Google Groups

Re: JMH vs Caliper: reference thread

Aleksey Shipilev Feb 1, 2014 4:19 AM
Posted in group: mechanical-sympathy
Full disclosure: I work for Oracle, and do Java performance work in
OpenJDK. I also develop and maintain JMH, and JMH is my 4-th (I think)
benchmark harness. Hence, my opinion is biased, and I try to stay objective
because we've been in Caliper's shoes...

Disclaimer: I am not the only maintainer and developer for JMH. It was
developed with heavy contributions from both JRockit (where it came
originally) and HotSpot performance teams. Hence, when I say "we", I mean
many JMH contributors.

IMO, Caliper is not as bad for large benchmarks. In fact, Caliper feels just
like pre-JMH harnesses we had internally in Sun/BEA. And that is not a
coincidence, because Caliper benchmark interface is very intuitive and an
obvious one. The sad revelation that cas upon me over previous several
years is that the simplicity of benchmark APIs does not correlate with
benchmark reliability. 

I don't follow Caliper development, and I'm not in position to bash Caliper,
so instead of claiming anything that Caliper does or does not do, let me
highlight the history of JMH redesigns over the years.
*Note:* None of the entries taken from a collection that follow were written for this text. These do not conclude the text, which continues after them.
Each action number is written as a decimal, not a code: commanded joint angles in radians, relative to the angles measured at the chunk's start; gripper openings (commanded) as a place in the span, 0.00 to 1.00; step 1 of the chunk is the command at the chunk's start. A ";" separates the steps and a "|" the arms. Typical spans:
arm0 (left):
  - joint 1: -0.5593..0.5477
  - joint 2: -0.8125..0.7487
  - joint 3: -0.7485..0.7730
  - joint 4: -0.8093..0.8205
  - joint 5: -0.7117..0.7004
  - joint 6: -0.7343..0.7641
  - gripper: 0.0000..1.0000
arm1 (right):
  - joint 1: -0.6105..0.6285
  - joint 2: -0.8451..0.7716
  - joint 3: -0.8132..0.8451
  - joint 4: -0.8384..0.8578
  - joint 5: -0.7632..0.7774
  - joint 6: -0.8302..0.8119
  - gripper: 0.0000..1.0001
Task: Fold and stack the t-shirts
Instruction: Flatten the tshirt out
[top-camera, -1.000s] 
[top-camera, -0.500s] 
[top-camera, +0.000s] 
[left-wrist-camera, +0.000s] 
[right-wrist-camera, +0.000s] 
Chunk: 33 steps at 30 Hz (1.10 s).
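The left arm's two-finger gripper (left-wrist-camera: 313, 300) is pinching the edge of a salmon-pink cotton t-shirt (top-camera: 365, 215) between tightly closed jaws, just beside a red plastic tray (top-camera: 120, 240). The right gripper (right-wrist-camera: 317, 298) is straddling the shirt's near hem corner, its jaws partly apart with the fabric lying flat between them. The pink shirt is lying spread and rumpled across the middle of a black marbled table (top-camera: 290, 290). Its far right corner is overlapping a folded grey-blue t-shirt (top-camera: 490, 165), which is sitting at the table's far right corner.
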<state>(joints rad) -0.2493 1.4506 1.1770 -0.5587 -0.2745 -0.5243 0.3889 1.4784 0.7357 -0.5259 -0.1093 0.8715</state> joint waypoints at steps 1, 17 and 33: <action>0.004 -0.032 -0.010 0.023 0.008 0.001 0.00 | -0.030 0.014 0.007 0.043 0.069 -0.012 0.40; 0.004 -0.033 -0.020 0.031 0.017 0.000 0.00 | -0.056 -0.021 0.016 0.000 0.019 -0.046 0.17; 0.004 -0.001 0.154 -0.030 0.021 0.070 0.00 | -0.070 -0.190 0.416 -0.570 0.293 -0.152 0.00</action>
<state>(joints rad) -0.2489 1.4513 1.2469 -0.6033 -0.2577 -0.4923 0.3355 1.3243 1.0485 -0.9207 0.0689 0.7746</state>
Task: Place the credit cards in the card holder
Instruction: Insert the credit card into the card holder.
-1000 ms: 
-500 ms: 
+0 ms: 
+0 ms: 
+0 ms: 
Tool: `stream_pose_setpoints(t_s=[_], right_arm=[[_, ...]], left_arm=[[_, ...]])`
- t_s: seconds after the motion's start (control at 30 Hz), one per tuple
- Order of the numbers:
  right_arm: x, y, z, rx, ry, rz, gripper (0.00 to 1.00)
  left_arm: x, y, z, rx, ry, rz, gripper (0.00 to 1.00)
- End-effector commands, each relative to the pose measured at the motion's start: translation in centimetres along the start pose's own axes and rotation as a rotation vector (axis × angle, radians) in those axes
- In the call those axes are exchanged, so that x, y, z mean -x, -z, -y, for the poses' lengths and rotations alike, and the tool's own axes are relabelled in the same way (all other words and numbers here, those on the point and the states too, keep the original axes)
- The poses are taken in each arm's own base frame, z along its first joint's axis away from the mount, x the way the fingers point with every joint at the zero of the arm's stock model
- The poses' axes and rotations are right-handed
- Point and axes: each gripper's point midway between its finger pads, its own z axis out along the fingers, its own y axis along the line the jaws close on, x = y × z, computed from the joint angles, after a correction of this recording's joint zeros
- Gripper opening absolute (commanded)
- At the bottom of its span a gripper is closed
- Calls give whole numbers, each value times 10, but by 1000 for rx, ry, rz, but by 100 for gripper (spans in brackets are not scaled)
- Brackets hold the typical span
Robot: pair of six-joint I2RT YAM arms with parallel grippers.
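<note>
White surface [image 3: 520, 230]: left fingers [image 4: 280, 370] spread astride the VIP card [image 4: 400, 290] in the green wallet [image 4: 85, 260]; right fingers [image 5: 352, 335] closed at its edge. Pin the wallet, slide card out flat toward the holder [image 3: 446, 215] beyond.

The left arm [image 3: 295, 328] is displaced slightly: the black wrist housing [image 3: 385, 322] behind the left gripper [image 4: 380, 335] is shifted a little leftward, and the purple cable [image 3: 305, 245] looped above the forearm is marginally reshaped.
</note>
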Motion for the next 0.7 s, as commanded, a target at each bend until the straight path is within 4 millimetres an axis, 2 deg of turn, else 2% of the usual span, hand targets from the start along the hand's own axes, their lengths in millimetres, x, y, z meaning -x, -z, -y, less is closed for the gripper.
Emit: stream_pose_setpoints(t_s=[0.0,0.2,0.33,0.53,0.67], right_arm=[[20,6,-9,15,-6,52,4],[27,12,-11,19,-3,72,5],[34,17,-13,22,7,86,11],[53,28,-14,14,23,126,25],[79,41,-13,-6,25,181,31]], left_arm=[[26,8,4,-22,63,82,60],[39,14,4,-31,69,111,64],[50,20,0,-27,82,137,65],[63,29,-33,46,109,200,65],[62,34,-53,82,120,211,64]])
That should help
to review other harnesses, since I can easily say "been there, tried that,
it's broken <in this way>". Most of the things can even be guessed from the
API choices the harness makes. If API can not provide the instruments to
avoid a pitfall, then it is very probable harness makes no moves to avoid it
(except for the cases where magic dust is involved).

I tend to think this is a natural way for a benchmark harness to evolve, and
you can map this timeline back to your favorite benchmark harness. The
pitfalls are many and tough, the non-extensive "important list" is as follows:

A. Dynamic selection of benchmarks. 

Since you don't know at "harness" compile time what benchmarks it would run,
the obvious choice would be calling the benchmark methods via Reflection.
Back in the days, this pushed us to accept the same "repetition" counter in
the method to amortize the reflective costs. This already introduces the
major pitfall about looping, see below.

But infrastructure-wise, harness then should intelligently choose the
repetition count. This almost always leads to calibrating mechanics, which
is almost always broken when loop optimizations are in effect. If one
benchmark is "slower" and autobalances with lower reps count, and another
benchmark is "faster" and autobalances with higher reps count, then
optimizer have more opportunity to optimize "faster" benchmark even further.
Which departs us from seeing how exactly the benchmark performs and
introduces another (hidden! and uncontrollable!) degree of freedom.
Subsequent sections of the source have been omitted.